City, state officials work to help residents, workers at a Mission Hill nursing home planning on closing, where workers have had their paychecks bounce


City councilors yesterday denounced management at the Edgar P. Benjamin Healthcare Center, 120 Fisher Ave. on Mission Hill, for the way it’s planning to close by July 1, frightening residents and delaying or bouncing employee paychecks.

Councilors say the city has started working with state officials, including state Rep. Sam Montaño and state Sen. Liz Miranda, to see if there are ways to keep the Benjamin Center open, possibly even through receivership.
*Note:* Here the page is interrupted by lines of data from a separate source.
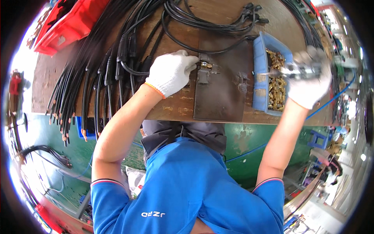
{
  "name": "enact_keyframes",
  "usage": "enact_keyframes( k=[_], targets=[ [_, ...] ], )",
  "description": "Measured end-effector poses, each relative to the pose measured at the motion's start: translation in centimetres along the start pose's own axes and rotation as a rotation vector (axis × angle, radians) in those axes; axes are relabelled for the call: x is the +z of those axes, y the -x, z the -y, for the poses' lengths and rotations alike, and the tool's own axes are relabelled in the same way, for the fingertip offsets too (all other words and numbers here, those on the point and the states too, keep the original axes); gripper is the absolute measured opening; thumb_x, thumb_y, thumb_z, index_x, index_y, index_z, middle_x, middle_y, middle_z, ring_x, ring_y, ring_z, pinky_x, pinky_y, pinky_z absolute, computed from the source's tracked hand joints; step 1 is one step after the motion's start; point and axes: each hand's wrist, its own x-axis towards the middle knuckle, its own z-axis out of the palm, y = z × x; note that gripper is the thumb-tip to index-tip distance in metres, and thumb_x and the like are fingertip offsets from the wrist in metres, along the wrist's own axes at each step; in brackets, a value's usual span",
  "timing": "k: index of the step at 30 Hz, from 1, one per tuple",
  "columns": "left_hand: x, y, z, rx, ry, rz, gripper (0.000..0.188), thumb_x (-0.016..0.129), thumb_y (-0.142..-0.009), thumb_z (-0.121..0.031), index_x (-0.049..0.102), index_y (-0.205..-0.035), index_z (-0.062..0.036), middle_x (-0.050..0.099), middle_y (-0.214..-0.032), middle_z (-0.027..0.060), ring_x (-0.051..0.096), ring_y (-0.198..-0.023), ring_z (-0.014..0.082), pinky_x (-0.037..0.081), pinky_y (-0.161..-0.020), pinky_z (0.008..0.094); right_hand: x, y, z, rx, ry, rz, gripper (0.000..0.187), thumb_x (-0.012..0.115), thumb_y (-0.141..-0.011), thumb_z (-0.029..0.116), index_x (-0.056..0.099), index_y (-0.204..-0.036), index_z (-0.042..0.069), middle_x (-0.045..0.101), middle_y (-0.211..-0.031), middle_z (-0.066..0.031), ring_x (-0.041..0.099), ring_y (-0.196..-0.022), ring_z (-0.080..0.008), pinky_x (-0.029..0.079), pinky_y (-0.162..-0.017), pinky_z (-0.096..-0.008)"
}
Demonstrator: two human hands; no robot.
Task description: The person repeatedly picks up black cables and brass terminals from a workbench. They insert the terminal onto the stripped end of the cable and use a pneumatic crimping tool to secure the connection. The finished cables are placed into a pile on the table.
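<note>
My left hand (171, 73), in a white knit glove, has its fingers closed beside a small brass fitting (205, 65). A black cable (135, 72) runs in under this glove; the grip itself is hidden. The fitting sits in a small metal holder on a dark flat plate (222, 99). My right hand (309, 84), also gloved and smeared by motion, is closed around a silver power screwdriver (298, 71). Its thin bit points left over the blue bin (260, 91), which holds many brass fittings (277, 87).
Bundles of black cables (109, 72) cover the left of the brown table (173, 111), some ends hanging over its front edge. A red bin (66, 35) stands at the far left. More cables (218, 25) lie at the back. A blue hose (331, 102) trails at the right.
</note>
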Motion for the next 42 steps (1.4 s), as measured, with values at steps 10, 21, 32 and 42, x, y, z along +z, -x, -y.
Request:
enact_keyframes(
  k=[10, 21, 32, 42],
  targets=[
    [-0.7, -0.1, -0.4, -0.044, 0.012, 0.053, 0.026, 0.070, -0.098, -0.022, 0.078, -0.122, -0.0157, 0.069, -0.095, 0.0158, 0.071, -0.088, 0.0391, 0.057, -0.078, 0.0482, 5.8, 0.7, -13.8, 0.067, 0.007, 0.227, 0.025, 0.065, -0.095, 0.002, 0.067, -0.120, 0.004, 0.075, -0.110, -0.0180, 0.075, -0.089, -0.0279, 0.064, -0.078, -0.0466],
    [-0.5, 0.0, -0.3, -0.038, -0.001, 0.062, 0.025, 0.069, -0.099, -0.021, 0.078, -0.121, -0.0157, 0.070, -0.096, 0.0159, 0.072, -0.090, 0.0377, 0.057, -0.079, 0.0471, 7.4, 1.2, -14.7, 0.166, -0.114, 0.212, 0.031, 0.077, -0.088, 0.000, 0.063, -0.115, 0.007, 0.071, -0.104, -0.0149, 0.073, -0.083, -0.0238, 0.062, -0.071, -0.0390],
    [-0.4, -0.2, -0.1, -0.008, -0.035, 0.057, 0.024, 0.069, -0.098, -0.020, 0.078, -0.120, -0.0170, 0.070, -0.096, 0.0155, 0.072, -0.089, 0.0383, 0.057, -0.076, 0.0476, 6.9, -1.1, -13.8, 0.270, 0.307, 0.741, 0.036, 0.074, -0.082, -0.011, 0.067, -0.113, 0.004, 0.074, -0.105, -0.0132, 0.075, -0.092, -0.0219, 0.064, -0.081, -0.0366],
    [-0.3, -0.3, -0.5, -0.043, -0.043, 0.075, 0.022, 0.070, -0.096, -0.016, 0.078, -0.116, -0.0142, 0.072, -0.100, 0.0149, 0.073, -0.091, 0.0391, 0.059, -0.079, 0.0477, 7.3, 1.5, -17.9, 0.156, -0.024, 0.351, 0.031, 0.078, -0.077, -0.012, 0.064, -0.100, 0.002, 0.070, -0.091, -0.0128, 0.070, -0.076, -0.0221, 0.058, -0.065, -0.0344]
  ],
)
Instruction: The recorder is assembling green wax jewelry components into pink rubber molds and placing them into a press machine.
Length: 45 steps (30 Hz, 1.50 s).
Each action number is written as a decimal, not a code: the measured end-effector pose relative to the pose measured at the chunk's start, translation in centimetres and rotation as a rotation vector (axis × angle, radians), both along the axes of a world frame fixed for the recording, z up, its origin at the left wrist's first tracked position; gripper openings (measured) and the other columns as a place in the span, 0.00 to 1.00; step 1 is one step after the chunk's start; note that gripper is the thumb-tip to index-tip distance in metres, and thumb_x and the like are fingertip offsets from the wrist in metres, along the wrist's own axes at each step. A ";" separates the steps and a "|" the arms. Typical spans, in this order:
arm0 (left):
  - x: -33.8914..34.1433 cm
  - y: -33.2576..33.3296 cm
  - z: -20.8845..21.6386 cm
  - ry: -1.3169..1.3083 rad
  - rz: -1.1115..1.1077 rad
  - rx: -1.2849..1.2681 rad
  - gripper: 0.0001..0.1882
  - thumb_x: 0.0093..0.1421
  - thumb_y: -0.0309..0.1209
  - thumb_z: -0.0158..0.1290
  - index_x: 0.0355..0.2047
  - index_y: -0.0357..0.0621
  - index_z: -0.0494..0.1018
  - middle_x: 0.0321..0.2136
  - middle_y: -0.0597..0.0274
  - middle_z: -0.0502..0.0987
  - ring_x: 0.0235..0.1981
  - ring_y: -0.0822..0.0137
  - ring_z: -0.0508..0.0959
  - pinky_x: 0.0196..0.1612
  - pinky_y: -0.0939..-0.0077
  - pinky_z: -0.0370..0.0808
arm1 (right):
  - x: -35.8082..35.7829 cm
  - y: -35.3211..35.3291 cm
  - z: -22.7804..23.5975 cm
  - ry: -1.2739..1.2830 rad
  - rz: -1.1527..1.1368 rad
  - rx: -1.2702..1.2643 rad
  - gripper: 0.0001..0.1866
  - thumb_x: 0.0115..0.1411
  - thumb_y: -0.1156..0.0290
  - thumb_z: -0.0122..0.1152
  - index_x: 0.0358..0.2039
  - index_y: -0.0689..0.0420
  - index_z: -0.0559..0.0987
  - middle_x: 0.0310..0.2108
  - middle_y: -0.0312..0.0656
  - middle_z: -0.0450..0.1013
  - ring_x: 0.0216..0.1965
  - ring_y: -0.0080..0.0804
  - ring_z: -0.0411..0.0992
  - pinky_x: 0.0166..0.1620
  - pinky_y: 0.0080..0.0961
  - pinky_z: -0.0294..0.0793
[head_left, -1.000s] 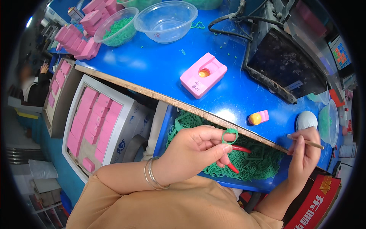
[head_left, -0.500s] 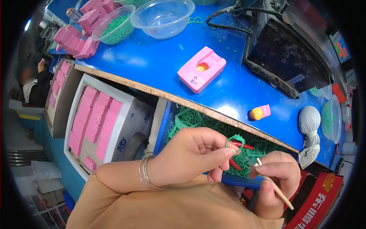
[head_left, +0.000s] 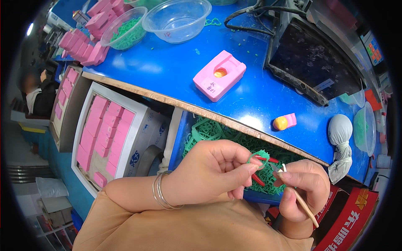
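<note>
My left hand (head_left: pixel 220 167) pinches a thin green ring (head_left: pixel 263 154), which looks like wax and has a rough, toothed top. Close on its right, my right hand (head_left: pixel 307 186) grips a slim wooden-handled tool (head_left: pixel 307 209). The tool's thin metallic tip points at the ring; whether the two touch I cannot tell. Both hands are above a blue drawer (head_left: pixel 181 133) full of green scraps (head_left: pixel 205 131). A red-handled tool (head_left: pixel 258 180) lies among the scraps, partly hidden by my left hand.
On the blue table (head_left: pixel 159 79) are a pink block with a hollow (head_left: pixel 215 85), a small pink-and-yellow piece (head_left: pixel 282 122), a tied grey cloth bundle (head_left: pixel 340 129) and clear bowls (head_left: pixel 178 25). A dark machine (head_left: pixel 316 58) stands right. Left, a box of pink blocks (head_left: pixel 100 129); a person (head_left: pixel 37 92) sits beyond.
My right hand has shifted slightly left and up, bringing the tool's tip nearer the green ring. The ring has turned a little in my left hand's pinch.
</note>
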<state>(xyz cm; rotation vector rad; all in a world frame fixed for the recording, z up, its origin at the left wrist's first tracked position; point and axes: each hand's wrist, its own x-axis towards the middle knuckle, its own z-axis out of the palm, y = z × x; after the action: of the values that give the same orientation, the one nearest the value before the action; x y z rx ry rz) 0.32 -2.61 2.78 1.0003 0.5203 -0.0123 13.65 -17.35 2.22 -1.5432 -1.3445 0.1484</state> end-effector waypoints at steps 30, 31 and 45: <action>-0.3 -0.2 -0.6 -0.128 0.029 0.144 0.04 0.56 0.21 0.48 0.32 0.32 0.69 0.24 0.59 0.74 0.22 0.77 0.74 0.23 0.86 0.73 | -0.3 0.2 -0.4 0.024 0.003 0.000 0.09 0.44 0.73 0.58 0.28 0.59 0.73 0.22 0.42 0.72 0.17 0.32 0.69 0.20 0.23 0.67; -0.3 -0.2 -0.7 -0.128 0.030 0.144 0.04 0.56 0.21 0.48 0.32 0.32 0.69 0.24 0.59 0.74 0.22 0.77 0.74 0.23 0.86 0.73 | -0.2 0.2 -0.5 0.005 0.029 0.001 0.09 0.45 0.73 0.58 0.29 0.59 0.73 0.22 0.43 0.72 0.17 0.32 0.69 0.20 0.23 0.67; 0.0 0.0 -0.5 -0.027 0.025 -0.016 0.08 0.58 0.22 0.46 0.37 0.33 0.70 0.24 0.55 0.74 0.21 0.72 0.74 0.22 0.80 0.73 | -0.1 0.5 -0.8 -0.150 0.093 0.032 0.10 0.45 0.72 0.58 0.31 0.58 0.74 0.24 0.42 0.73 0.18 0.32 0.69 0.21 0.24 0.67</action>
<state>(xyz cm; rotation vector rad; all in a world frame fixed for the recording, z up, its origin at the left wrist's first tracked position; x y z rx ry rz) 0.35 -2.58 2.32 0.9774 0.5068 0.0195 13.53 -16.84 1.43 -1.4892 -1.5303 0.0696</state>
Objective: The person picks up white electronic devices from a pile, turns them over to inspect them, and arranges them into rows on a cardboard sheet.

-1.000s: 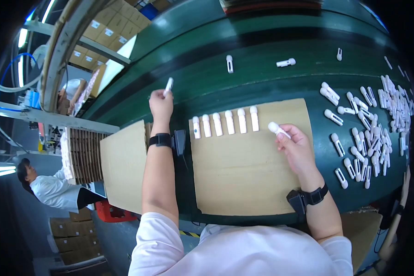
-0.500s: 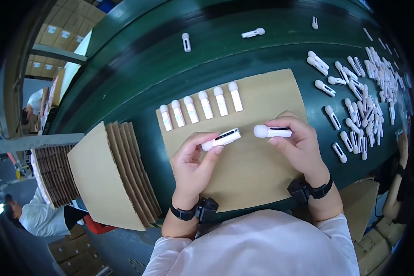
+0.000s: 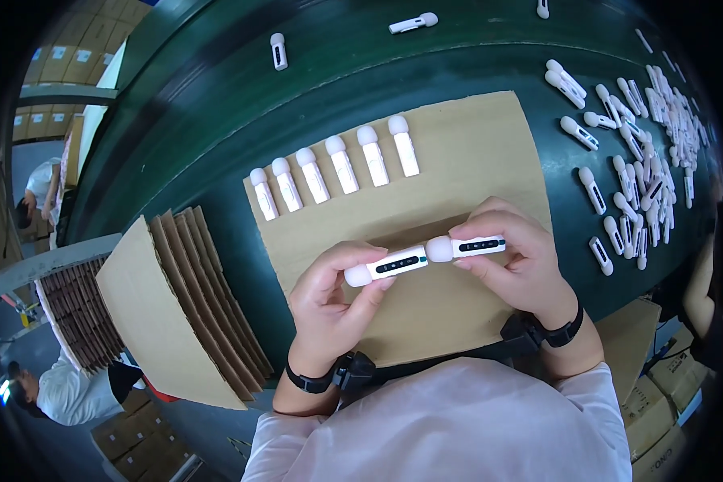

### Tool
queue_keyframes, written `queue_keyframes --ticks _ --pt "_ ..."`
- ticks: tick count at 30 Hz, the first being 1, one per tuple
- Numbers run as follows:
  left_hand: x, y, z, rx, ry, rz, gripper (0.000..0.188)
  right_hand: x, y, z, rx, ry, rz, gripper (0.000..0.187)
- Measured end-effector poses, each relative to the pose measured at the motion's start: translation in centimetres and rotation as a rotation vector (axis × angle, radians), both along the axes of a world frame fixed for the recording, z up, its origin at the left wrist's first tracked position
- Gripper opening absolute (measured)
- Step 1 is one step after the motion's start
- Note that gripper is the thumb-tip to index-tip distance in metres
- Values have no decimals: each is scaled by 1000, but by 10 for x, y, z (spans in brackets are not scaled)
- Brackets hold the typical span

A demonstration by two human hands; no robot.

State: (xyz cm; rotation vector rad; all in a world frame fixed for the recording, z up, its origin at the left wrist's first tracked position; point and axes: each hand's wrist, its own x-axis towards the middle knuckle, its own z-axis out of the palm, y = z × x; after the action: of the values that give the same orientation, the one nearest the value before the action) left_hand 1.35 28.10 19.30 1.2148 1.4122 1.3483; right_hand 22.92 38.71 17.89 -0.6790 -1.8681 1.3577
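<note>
My left hand [image 3: 327,296] pinches a small white wand massager [image 3: 399,263] between thumb and fingers. Its round head points left and its dark button panel faces up. In my right hand [image 3: 524,263] is a second wand massager [image 3: 479,247], also panel up, its round head against or just beside the tail of the first. Both are held above a brown cardboard sheet [image 3: 426,325]. Along the sheet's far edge lies a slanted row of several white massagers [image 3: 341,166], round heads pointing away from me, no dark panels showing.
Loose massagers [image 3: 647,181] are heaped on the green table [image 3: 490,68] at the right, with a few more at the far side. Stacked cardboard sheets [image 3: 169,313] lean at the left. One person [image 3: 76,386] is at the lower left; another person's arm [image 3: 700,289] shows at the right edge.
My hands have come together, closing the gap between the two massagers. Both massagers have rolled so their button panels face up more fully. The view has shifted slightly.
</note>
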Motion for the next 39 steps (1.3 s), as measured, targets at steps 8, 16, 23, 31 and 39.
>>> queue_keyframes --ticks 8,16,23,31,39 --pt "-1 1 -6 41 30 -24 26 0 -2 2 45 3 3 28" --pt "0 3 -9 74 43 -30 25 -1 -2 3 42 -2 5 26" --pt "5 6 -6 91 90 -28 25 1 -1 5 85 43 51 25" --pt "2 14 -11 146 198 -72 24 0 -3 4 89 56 -118 28" --pt "22 17 3 190 106 -98 25 -3 -15 29 430 -102 -4 34"
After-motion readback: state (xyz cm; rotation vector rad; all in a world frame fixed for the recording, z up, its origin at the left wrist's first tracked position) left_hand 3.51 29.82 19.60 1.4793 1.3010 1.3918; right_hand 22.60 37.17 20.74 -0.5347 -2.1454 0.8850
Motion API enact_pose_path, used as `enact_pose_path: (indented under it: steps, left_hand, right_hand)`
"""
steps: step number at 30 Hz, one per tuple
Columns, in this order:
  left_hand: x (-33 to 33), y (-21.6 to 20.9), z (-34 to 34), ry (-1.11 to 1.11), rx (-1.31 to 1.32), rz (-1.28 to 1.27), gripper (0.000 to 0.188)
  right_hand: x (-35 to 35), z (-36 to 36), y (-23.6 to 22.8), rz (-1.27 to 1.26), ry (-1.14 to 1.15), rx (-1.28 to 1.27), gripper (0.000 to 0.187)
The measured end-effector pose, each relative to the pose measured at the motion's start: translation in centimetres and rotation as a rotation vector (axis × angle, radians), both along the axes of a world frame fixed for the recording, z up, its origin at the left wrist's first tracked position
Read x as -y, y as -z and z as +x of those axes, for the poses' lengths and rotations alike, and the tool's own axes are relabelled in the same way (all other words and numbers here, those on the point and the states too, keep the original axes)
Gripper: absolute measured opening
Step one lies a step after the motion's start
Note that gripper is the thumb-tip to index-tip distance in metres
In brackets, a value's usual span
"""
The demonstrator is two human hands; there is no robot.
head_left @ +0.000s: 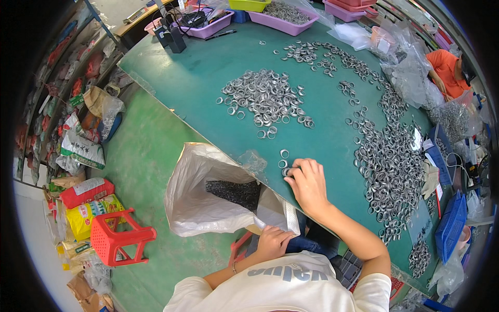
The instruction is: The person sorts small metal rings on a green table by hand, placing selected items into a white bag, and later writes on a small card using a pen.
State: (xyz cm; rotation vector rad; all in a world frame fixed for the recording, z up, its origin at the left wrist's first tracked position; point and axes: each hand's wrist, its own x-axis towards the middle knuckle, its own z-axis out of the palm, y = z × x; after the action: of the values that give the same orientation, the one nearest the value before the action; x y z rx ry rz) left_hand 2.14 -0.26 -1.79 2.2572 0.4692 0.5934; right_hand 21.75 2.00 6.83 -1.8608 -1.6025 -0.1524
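- The left hand (274, 242) is closed on the rim of the open white sack (182, 205).
- Right of the sack, the right hand (309, 187) curls over a few metal rings (284, 154); I can't tell whether it grips one.
- Plenty seems left: a ring heap (265, 96) beyond the sack, a bigger spread (392, 171) far right of it.
- Dark contents (239, 193) lie inside, depth hidden.

- We record the rings (267, 96) as silver-grey.
- We find the sack (182, 197) off-white inside, its contents (236, 195) speckled black and grey.
- We note a teal-green table (192, 78).
- We log a red stool (122, 236), lilac tray (278, 27) and blue basket (449, 229).
- We list a white shirt (234, 294), grey lettering across it.
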Motion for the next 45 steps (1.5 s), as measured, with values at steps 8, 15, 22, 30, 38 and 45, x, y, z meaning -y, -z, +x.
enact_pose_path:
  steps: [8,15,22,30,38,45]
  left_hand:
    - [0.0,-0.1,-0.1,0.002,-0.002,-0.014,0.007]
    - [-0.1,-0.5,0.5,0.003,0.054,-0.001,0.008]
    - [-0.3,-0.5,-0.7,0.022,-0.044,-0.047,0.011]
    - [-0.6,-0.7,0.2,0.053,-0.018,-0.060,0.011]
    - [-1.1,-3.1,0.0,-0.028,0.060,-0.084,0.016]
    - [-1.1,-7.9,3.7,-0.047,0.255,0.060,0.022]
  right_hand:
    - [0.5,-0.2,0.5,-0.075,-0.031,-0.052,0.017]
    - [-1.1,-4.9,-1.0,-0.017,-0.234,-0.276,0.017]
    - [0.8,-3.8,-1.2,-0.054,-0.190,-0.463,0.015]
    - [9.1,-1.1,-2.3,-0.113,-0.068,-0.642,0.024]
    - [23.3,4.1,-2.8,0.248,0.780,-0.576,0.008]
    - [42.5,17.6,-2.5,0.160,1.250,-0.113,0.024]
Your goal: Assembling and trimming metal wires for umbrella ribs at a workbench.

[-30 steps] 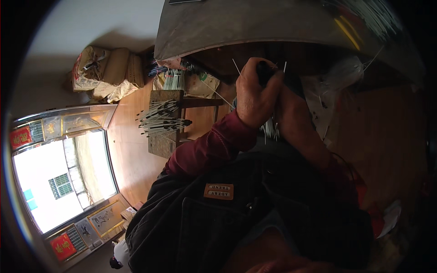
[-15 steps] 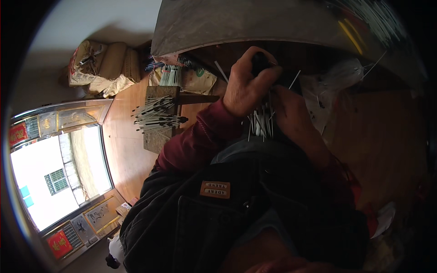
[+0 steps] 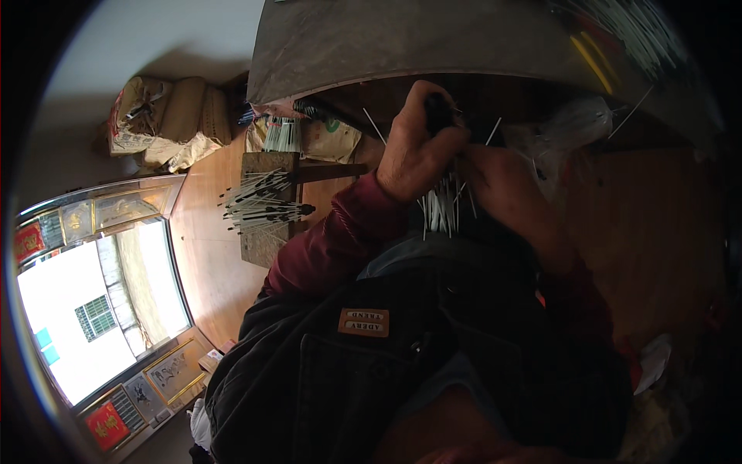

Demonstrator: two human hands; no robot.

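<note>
At the far left a bright window (image 3: 85, 325) fills the curved edge, with framed pictures (image 3: 116, 402) and red panels leaning below it. Above it, a heap of tan sacks (image 3: 166, 124) lies on the wooden floor (image 3: 205, 240). Further right stands a small wooden block (image 3: 267, 205) with a spread of thin white sticks with dark tips (image 3: 259, 205) laid across it, and just behind it lean printed paper bags (image 3: 321, 139) under the edge of a wide grey tabletop (image 3: 433, 39).

In the middle, the left hand (image 3: 413, 151), coming out of a dark red sleeve (image 3: 332, 240), is closed around a dark handle-like object (image 3: 439, 112); what the object is cannot be told. Just below and right of it, a bundle of thin white sticks (image 3: 442, 209) hangs down over the person's lap, above a dark jacket (image 3: 371, 363). The right hand (image 3: 502, 185) lies against the bundle on its right side, fingers curled toward it in shadow; whether it actually grips the sticks cannot be told. A few loose sticks poke up between the two hands.

To the right, a clear plastic bag (image 3: 583, 124) lies near the tabletop's edge
</note>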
The center formally notified the state earlier this month that it plans to close July 1. The state Division of Health Care Facility Licensure and Certification has scheduled a hearing for March 12, starting at 6 p.m. in its Marlborough office (telephone access via 800-857-5123, passcode: 8554964).

In a filing with the state, Benjamin Administrator Tony Francis says the center was already on shaky financial ground when the pandemic hit and that it was simply unable to recover.

But City Councilors Ben Weber (Mission Hill, Jamaica Plain, West Roxbury), Henry Santana (at large) and Sharon Durkan (Mission Hill, Back Bay, Beacon Hill, Fenway) raised the specter of a mini-Steward and said it’s particularly outrageous that Francis has seen his annual salary pay increase from $180,000 to 620,000 in recent years – even as the center’s financial conditions were supposedly worsening.

Now, the center’s 76 residents “are scared they will be left out on the street,” Weber said, pointing to such things as Benjamin administrators demanding residents pay $1 a page for copies of their medical records.

Santana said he visited the nursing home last week and that residents are “very stressed and frustrated.”

He added, “housing is a human right .. and these are people’s homes.”

The center was started in 1927 by Edgar Benjamin, a Jewish lawyer and civil-rights activist who wanted to see an old-age home open to all at a time when most were segregated. Today, most of the residents are of color, Weber said.